How to Scrape Twitter: A Step-By-Step Guide Using Python

How to Scrape Twitter

Are you a Python developer looking to scrape data from Twitter using the Python programming language? Then you are on the right page, as the article below describes the step-by-step guide on how to code a Twitter scraper using Python.

Twitter is a social media platform that is built around the posting of short 140-character messages known as tweets. If you need to post more than that, then you’ll need to create multiple tweets together in a thread. This simple idea has earned Twitter over 237.8 million active users.

These users generate up to 500 million tweets daily and around 200 billion tweets yearly. These tweets carry with their ideas, sentiments, and commentary on social issues. As a researcher or marketer, these tweets are valuable data that can be cleaned and analyzed.

But collecting them manually can be tiring, time-wasting, and even impossible to achieve for a large number of tweets. The only credible alternative is to use an automation bot to collect the required data. Using a Twitter scraper is faster and cheaper than doing so manually. There are already-made no-code Twitter scrapers out there. But if you are a coder, you can develop your own Twitter scraper. This article focuses on how to scrape Twitter using Python.


An Overview of Twitter Scraping

An Overview of Twitter Scraping

Twitter scraping is the process of using automation bots known as Twitter scrapers to collect publicly available content on the Twitter platform. These web scrapers send requests for a specific Twitter web page; then when the content is returned, it uses a parser to transverse it and extract the required content.

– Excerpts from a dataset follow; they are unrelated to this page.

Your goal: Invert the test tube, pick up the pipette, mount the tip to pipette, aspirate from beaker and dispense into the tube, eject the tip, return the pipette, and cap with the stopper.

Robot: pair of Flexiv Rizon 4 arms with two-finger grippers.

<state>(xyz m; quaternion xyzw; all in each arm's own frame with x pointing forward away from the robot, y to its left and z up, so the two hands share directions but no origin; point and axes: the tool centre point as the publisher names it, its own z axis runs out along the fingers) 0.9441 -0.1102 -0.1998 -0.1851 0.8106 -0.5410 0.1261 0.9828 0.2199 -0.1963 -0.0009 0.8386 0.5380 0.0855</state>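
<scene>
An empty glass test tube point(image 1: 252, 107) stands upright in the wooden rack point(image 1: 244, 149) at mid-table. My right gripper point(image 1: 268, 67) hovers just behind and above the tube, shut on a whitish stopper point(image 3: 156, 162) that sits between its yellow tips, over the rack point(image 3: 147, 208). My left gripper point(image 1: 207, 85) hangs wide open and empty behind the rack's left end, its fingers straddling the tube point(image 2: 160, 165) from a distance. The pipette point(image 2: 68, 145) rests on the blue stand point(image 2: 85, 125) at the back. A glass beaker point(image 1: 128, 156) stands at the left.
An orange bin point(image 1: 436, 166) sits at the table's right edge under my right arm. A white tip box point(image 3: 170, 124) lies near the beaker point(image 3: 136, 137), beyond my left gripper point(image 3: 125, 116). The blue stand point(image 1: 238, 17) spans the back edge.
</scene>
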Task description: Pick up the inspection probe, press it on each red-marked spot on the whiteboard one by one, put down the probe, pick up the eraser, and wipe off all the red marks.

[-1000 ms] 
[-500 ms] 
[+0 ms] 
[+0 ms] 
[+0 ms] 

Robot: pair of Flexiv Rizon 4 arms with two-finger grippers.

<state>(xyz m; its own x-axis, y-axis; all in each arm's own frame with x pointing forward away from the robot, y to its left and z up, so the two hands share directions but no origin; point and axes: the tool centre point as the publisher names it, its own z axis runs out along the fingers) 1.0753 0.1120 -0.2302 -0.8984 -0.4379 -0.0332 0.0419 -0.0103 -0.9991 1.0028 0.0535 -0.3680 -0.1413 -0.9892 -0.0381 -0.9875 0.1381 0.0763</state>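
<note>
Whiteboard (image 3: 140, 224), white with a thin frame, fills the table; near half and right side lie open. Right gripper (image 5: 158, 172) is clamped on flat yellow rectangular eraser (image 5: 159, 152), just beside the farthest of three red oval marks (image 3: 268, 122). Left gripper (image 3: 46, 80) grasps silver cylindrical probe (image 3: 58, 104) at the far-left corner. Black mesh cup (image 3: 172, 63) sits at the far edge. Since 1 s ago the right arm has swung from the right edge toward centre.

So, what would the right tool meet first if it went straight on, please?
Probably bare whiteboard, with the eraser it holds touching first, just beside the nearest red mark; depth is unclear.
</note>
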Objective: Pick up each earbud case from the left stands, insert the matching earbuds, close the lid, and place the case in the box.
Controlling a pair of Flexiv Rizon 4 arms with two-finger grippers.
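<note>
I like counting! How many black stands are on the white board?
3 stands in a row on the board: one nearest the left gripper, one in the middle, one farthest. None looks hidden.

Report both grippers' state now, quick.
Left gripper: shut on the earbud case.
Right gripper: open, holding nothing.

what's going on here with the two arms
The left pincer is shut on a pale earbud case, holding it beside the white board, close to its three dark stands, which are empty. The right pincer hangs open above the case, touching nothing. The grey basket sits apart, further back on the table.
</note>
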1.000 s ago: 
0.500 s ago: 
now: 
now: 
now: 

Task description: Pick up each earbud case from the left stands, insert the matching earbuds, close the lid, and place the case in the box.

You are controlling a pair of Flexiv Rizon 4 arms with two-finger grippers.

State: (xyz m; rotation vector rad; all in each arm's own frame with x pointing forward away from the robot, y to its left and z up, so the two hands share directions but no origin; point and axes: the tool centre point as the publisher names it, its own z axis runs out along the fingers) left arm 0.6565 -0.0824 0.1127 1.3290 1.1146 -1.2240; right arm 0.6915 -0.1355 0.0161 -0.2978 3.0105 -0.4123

It is the best method to collect data from the Twitter platform because of the kind of restrictions the Twitter API has. One thing you need to know about Twitter is that it is not completely anti-bot. In fact, it does support some form of automation but not necessarily web scrapers.

Because of its support for some level of automation, it means that you could get away with scraping data from the platform easily compared to many other social media platforms.

Even at that, you need to know that Twitter does have an anti-bot system in place to ward off bots from it platform. If you want to develop a Python Twitter scraper, you will need to integrate anti-blocking systems to be able to successfully evade detection. Only when you are able to do that will you be able to scrape data at any reasonable scale.


What Data Can You Scrape from Twitter

What Data Can You Scrape from Twitter

What kind of data can you possibly collect from Twitter? Frankly speaking, you can collect any publicly available data you can find on the platform. The important data on Twitter can be classified as follows.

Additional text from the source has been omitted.